A contract with the Chiefs put Aki in the shop window. His timing was good, picking up a Super Rugby medal in 2013 — the second of their back-to-back wins under current Glasgow coach, Dave Rennie. Then he was off to the northern hemisphere again, a bit further this time, where fellow Kiwi/Samoan Pat Lam was putting Connacht on the map.

New Zealand coach Steve Hansen's nose was out of joint when he got the news, for if the trend of veteran All Blacks cashing in up north was bad enough then it was a deal worse for the next generation to be jumping ship before they had even worn black.

"My family comes from a very poor background," Aki explains. "We don't get much at home, so you have to make the most of the opportunities you get. When it happens, you think: this opportunity may never come again. When I got the offer from Connacht, I was like: 'Look, this is an opportunity for myself and my family to explore the other side of the world and at least I know that when I do finish my rugby career, I got the chance to travel a bit.' That's how we saw it and my family was pretty happy with the move."

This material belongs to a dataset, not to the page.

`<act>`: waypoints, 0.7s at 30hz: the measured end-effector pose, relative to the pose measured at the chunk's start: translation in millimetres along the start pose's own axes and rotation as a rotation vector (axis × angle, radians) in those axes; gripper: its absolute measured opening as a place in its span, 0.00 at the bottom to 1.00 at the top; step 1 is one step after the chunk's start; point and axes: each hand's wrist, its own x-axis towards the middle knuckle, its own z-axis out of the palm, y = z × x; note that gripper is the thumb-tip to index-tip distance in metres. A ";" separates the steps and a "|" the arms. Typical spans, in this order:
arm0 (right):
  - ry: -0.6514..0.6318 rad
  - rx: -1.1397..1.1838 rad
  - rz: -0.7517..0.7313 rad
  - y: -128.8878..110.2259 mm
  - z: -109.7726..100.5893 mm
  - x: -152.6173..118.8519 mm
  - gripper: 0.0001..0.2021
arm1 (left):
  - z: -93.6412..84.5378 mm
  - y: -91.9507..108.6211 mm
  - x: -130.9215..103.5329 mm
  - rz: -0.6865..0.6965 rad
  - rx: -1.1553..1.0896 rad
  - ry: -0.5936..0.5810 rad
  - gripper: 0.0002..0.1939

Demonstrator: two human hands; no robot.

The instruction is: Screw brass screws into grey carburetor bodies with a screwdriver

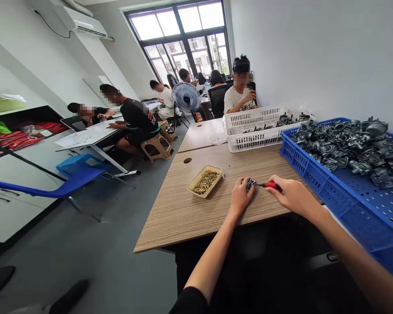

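Note:
On the wooden table, my left hand [240,196] is closed around a small dark grey metal carburetor [250,185], which it mostly hides. My right hand [291,194] grips the red handle of a screwdriver [270,185]. The screwdriver lies nearly level, its shaft pointing left with the tip at the carburetor; the exact contact is too small to make out. To the left of my hands stands a shallow cream tray [199,194] holding many small brass-coloured parts [205,180].
A blue crate [317,179] piled with carburetors [353,141] stands at my right. Behind it is a white basket [249,141] with more of them. A person [240,96] sits across the table. A fan [186,97], stools [157,146] and other seated people are farther off.

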 end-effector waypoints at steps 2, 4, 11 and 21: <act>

So, having left the ABs behind, it wasn't long before Aki was being pitched into the Ireland frame. From the off he was a huge success in Connacht. There were a lot of moving parts in their Pro12 title win, but the machine would have jammed long before getting to Edinburgh had it not been for their star turn at centre.

It was awkward though. His candidacy coincided with the gathering momentum to change the ludicrously loose World Rugby regulation allowing just three years' residency to qualify for another country.

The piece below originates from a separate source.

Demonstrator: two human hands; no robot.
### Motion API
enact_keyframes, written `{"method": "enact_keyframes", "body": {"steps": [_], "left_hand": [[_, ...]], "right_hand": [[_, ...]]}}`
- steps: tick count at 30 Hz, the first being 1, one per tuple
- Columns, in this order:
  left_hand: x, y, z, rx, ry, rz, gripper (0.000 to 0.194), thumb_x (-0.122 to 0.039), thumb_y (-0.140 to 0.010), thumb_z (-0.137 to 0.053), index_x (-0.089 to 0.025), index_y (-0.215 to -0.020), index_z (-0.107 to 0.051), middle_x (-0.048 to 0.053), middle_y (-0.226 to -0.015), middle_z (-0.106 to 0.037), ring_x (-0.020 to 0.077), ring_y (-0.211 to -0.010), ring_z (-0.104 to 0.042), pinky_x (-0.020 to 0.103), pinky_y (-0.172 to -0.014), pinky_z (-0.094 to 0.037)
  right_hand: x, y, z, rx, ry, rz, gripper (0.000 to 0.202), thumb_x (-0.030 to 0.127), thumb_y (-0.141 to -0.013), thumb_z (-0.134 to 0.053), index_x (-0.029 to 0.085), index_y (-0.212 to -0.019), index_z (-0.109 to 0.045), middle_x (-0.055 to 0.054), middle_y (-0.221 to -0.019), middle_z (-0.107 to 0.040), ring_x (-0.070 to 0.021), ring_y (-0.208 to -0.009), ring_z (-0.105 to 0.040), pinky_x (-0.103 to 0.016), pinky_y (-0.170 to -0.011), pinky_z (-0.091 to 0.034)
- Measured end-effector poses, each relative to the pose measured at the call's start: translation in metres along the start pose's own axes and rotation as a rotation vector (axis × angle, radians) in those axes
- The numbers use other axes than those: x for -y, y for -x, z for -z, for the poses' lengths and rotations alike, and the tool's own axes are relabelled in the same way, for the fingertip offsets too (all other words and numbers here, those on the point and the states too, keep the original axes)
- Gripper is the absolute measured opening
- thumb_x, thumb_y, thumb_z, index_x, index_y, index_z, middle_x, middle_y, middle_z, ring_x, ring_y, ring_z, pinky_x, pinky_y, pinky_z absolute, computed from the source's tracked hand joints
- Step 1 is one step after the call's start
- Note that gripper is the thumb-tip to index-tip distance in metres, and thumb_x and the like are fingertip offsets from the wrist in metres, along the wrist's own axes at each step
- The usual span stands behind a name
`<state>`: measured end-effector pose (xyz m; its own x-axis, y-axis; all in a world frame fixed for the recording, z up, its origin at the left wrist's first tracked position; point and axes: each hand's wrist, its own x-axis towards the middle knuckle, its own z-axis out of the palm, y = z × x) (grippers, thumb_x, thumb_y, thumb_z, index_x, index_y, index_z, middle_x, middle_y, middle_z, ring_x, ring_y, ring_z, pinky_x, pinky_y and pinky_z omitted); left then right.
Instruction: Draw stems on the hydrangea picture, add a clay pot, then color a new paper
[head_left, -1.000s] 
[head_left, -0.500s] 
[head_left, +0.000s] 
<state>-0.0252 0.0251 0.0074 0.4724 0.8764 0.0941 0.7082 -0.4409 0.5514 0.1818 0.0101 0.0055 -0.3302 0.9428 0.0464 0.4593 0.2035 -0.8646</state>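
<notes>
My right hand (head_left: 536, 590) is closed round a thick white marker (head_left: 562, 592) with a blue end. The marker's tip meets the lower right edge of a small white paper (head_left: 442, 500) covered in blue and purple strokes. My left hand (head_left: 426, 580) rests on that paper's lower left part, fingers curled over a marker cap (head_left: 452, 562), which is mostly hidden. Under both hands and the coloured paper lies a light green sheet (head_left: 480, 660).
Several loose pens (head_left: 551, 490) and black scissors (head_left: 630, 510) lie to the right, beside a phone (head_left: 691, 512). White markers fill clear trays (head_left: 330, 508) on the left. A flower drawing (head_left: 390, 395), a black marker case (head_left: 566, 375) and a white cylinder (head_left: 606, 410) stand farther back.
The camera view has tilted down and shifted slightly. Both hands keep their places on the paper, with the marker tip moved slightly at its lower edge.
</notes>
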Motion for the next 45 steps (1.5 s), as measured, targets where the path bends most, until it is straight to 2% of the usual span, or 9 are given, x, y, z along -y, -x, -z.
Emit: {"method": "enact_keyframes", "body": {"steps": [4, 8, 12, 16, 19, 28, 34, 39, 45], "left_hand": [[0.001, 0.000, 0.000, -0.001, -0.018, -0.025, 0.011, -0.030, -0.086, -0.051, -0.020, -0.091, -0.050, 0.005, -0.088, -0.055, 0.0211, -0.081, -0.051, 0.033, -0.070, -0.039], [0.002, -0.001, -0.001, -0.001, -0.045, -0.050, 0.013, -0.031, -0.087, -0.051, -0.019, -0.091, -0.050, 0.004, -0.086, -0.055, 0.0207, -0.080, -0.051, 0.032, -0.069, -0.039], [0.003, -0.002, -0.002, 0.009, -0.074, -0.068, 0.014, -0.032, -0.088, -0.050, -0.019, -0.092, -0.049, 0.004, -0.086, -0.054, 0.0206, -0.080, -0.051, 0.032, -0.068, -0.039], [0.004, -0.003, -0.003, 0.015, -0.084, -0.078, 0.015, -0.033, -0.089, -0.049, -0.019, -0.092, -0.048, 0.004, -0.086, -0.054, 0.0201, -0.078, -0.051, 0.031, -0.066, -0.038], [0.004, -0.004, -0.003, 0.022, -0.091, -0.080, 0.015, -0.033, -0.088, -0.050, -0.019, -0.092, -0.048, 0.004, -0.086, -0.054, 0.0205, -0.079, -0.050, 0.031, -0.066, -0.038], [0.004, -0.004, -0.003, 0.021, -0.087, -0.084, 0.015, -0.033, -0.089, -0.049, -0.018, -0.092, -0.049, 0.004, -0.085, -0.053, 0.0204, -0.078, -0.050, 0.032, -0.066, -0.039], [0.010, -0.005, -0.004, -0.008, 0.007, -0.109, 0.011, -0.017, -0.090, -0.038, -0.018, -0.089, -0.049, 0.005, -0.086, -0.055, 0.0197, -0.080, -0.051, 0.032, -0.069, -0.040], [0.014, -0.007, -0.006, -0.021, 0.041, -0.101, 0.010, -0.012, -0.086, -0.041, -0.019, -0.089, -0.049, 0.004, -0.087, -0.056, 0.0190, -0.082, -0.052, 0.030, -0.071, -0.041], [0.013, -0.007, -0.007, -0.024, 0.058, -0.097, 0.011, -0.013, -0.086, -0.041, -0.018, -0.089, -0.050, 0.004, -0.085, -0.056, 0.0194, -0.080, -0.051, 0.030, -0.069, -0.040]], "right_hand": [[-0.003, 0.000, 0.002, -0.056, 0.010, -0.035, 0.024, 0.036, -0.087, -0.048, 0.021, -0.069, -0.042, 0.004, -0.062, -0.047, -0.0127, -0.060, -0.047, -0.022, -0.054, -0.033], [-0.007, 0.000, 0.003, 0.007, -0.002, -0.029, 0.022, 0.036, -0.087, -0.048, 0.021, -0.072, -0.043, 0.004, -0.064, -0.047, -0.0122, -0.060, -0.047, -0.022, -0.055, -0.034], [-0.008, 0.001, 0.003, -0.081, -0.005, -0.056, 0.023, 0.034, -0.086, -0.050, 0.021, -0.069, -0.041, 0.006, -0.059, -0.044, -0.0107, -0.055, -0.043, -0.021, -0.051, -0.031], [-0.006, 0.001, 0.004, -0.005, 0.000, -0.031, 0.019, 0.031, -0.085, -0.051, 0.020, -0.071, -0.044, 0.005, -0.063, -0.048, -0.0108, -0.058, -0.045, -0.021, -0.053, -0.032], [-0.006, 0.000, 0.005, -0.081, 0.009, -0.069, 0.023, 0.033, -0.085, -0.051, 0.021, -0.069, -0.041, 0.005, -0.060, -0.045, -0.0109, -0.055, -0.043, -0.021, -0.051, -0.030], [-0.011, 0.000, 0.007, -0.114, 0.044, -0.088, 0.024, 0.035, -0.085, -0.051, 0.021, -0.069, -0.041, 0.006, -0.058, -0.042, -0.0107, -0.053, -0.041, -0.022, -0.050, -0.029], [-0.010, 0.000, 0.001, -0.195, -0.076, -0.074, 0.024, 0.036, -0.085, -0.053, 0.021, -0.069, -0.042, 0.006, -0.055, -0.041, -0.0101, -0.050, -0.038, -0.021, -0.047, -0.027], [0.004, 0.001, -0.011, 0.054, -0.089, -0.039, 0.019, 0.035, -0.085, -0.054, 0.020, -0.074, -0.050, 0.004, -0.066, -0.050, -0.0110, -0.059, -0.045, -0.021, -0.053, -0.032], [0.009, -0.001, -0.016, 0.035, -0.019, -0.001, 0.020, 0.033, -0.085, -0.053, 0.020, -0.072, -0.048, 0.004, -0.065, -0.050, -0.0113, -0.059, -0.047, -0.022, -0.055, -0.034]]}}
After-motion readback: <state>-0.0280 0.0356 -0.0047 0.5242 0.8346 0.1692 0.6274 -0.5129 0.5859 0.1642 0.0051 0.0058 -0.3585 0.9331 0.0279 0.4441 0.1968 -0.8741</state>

"A year and a half after I got here, Joe (Schmidt) spoke to me (but) I like to keep things to myself, to keep my goals to myself or within the family, not to share stuff. Joe did ask me if I was keen to play for Ireland and I said yes. He said you've just got make sure you do the hard work. I said if I'm good enough, you'll pick me. If I'm not, that's fine by me."

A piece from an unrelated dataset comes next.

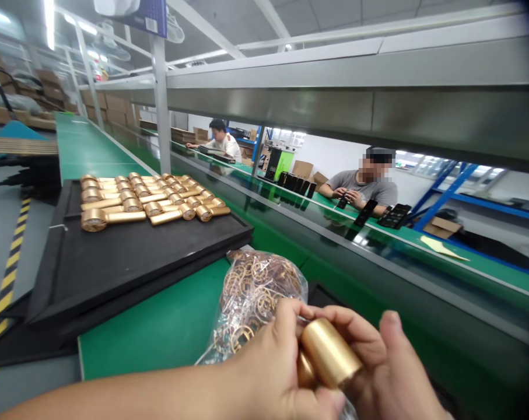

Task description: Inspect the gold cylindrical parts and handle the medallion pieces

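Note:
Both my hands meet at the bottom of the view around a gold cylindrical part (329, 352). My left hand (270, 373) grips it from the left, fingertips on its near end. My right hand (393, 373) holds it from the right, thumb up beside it. Just behind my hands lies a clear plastic bag of gold rings (258, 291) on the green bench (168, 326). Farther left, a black tray (128, 256) carries several finished gold parts (146, 201) laid in rows.
A green conveyor belt (89, 149) runs away to the back left, with a metal shelf frame (161, 111) overhead. Two other people sit across the line: one far back (223, 143), one nearer at the right (364, 186) handling black items. Cardboard boxes stand behind.

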Demonstrator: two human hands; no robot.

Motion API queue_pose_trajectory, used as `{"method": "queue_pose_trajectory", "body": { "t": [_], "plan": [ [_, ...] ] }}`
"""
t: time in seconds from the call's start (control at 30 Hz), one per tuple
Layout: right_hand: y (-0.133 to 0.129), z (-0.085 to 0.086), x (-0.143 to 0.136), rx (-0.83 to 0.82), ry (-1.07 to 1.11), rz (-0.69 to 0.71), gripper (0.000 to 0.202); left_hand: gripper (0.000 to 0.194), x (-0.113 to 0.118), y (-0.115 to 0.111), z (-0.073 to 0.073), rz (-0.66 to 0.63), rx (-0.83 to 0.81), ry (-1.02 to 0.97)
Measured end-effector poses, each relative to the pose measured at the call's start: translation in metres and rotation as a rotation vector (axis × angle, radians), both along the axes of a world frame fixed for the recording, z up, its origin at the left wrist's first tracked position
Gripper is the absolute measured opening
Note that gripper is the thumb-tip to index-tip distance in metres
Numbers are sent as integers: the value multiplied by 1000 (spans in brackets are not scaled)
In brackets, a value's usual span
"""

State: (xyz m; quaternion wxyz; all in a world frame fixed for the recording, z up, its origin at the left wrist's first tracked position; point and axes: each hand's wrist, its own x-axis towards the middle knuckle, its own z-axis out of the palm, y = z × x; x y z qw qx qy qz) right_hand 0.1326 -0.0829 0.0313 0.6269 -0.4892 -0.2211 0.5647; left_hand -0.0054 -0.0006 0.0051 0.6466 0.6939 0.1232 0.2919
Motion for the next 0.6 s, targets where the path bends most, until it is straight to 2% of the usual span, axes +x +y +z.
{"method": "queue_pose_trajectory", "body": {
  "t": [0.1, 0.2, 0.27, 0.4, 0.47, 0.53, 0.6],
  "plan": [
    [0, -8, -2, -10, 94, -96, 69, 76, 7, -7, -13, -26, -17, 90],
    [-4, -6, 4, 5, 111, -194, 71, 80, 9, -13, -23, -191, -117, 126],
    [-7, -2, 11, 31, 119, -231, 70, 75, 7, -14, -23, -251, -141, 184],
    [-8, -3, 22, 32, 99, -299, 75, 57, 5, -15, -13, -216, 31, 293],
    [-8, -8, 24, 30, 76, -333, 74, 54, 8, -15, -12, -203, 136, 436],
    [-9, -14, 26, 45, 46, -368, 72, 54, 14, -16, -15, -198, 199, 610],
    [-9, -16, 28, 55, -10, -360, 70, 55, 18, -18, -21, -164, 227, 704]
  ]
}}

By way of defusing his being represented as a plastic Paddy, Aki spoke about understanding where critics were coming from, that he couldn't just rock up and claim to be Irish. And it was misinterpreted by some who thought he had no interest in representing this country.

"Yeah, I think people did get the wrong end of the stick with that. What I meant was that I didn't want to disrespect the boys who grew up here and always dreamt of playing for Ireland. I didn't want to disrespect them by coming in and saying, ‘Pick me!' Because you're a foreigner, people can expect you to play well and maybe they look closer at you than guys who are from Ireland. I think people took it wrong but that's what I meant. Ireland has welcomed me with open arms and I feel just as privileged to wear that jersey as the players who wore it before me. I'm relaxed about it because it was a long road to get where I am now. It's a relief to know that you can compete at the highest level."

If a November series was stage one then the Six Nations is a few rungs higher up the ladder. All concerned have told him to prepare for that greater intensity. But all the signs suggest he will be able to cope, mostly because for Bundee Aki all this is a bonus. And he is reminded of it every time he sees that suit still hanging in his wardrobe.

"Yeah, it's been a long road," he says. "It's good. To be successful, you've got to have a lot of setbacks. When you learn from your mistakes and how you can improve as a person, it can take you a long way."